2. Defences - Are there any entire or partial defences to the claim?
? Exculpatory clauses
? Beneficiary concurrence
? Limitation of actions
? Relief under Trustee Act 1925, s.61
3. Quantify liability - If there is no defence, or if the defence is only partial, then quantify the liability. Work of what loss has been caused to the trust estate.
? Taking of accounts: (i) Falsifying; (ii) Surcharging
4. Allocate quantum - Once the quantum is worked out, allocate it. Who owns the quantum? Do all Ts in breach have to pay equally? Do the Bs have to pay anything?
1. 'Breach of Trust': There is no accepted or universal definition of what a trust is in English law, so there is no agreement on what a breach of trust us. However, there are specific rules that deal with specific types of breach of trust.

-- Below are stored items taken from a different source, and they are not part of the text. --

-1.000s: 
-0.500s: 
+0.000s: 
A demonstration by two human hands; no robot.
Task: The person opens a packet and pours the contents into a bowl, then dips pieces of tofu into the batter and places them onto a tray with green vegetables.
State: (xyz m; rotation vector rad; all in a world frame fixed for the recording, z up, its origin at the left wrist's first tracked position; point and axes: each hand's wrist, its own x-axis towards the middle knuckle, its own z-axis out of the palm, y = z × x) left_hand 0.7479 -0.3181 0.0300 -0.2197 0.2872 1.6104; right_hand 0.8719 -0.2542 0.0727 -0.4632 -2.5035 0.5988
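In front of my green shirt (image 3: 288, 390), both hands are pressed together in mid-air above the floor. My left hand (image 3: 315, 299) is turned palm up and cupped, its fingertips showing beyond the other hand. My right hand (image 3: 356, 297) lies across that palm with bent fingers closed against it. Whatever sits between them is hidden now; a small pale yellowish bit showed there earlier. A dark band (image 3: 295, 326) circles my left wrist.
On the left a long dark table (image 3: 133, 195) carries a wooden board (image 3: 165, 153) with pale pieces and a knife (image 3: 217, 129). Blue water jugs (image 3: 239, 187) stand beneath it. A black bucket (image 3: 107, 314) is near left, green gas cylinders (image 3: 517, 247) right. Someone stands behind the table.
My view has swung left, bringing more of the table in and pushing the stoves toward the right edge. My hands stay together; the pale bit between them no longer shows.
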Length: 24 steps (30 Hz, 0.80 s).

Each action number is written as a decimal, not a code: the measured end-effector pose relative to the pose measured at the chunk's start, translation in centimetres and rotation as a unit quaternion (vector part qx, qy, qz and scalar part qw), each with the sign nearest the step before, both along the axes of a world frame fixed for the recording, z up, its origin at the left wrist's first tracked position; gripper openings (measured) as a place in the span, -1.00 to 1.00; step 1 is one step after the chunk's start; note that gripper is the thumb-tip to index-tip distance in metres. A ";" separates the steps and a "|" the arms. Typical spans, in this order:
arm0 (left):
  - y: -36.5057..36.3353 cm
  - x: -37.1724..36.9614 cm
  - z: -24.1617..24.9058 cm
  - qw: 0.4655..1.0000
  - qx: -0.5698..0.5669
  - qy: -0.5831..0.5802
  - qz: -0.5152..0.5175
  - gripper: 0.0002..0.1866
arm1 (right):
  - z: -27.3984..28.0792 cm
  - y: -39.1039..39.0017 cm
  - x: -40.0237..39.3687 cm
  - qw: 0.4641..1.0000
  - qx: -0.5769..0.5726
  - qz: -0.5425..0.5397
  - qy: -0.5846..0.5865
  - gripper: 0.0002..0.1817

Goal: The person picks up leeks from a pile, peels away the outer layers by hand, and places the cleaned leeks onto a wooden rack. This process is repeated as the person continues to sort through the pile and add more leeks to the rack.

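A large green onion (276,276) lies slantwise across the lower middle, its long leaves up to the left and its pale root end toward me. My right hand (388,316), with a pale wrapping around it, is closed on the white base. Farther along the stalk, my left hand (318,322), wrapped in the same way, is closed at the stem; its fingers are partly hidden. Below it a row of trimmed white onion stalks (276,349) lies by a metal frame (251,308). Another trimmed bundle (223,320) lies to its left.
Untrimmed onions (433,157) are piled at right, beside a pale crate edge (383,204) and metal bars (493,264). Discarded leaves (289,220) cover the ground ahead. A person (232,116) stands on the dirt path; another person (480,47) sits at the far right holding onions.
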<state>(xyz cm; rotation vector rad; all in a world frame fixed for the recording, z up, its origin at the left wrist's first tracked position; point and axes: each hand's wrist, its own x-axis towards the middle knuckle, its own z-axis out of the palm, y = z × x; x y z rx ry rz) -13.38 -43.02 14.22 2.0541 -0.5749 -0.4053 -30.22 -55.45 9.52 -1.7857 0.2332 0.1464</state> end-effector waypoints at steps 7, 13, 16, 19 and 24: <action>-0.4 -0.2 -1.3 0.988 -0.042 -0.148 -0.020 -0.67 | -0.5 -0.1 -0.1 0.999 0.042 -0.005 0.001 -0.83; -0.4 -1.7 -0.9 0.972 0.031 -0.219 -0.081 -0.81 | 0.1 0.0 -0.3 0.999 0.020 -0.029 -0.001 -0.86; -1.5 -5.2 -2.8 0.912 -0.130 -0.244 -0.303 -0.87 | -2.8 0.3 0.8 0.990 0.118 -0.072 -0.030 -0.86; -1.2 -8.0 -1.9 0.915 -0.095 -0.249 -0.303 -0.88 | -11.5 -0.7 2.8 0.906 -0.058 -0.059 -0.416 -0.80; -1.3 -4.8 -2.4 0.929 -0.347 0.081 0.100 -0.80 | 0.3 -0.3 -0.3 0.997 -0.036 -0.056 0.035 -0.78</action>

E.g. Unauthorised investment, authorised investment made imprudently, payment of wrong beneficiaries. Working definition: "A breach of trust occurs if a trustee does any act which he ought not to do, or fails to do any act which he ought to do with regard to the administration of the trust, or with regard to the beneficial interests arising under the trust" (Oakley, 2003). ______________________________________________________________________________________________
2. Defences (i) Exculpatory clauses - Look at the trust deed. As a trust is a bargain there might be a clause exculpating the T from any liability. There are different types of clauses that can be used in combination. (a) Enlarged powers - Trust deed may enlarge T's powers. Important because the T does not act in breach of trust, but they might without the enlarged powers. Does not necessarily avoid all duties T has - T must still exercise care within that broad range. So often get a combination of enlarged power and an abridgement of care. (b) Abridged duties - T will not owe a duty of care when exercising specific powers. Means there is no breach of trust.Wilkins v. Hogg (1861); Trust said T was not obliged to oversee trust fund's application. Clause took away duty of T to control the trust fund. T allowed a co-T to control it. Co-T misapplied the fund but the first T was not liable because his duty to control the trust had been taken away. Co-T had acted in breach of trust.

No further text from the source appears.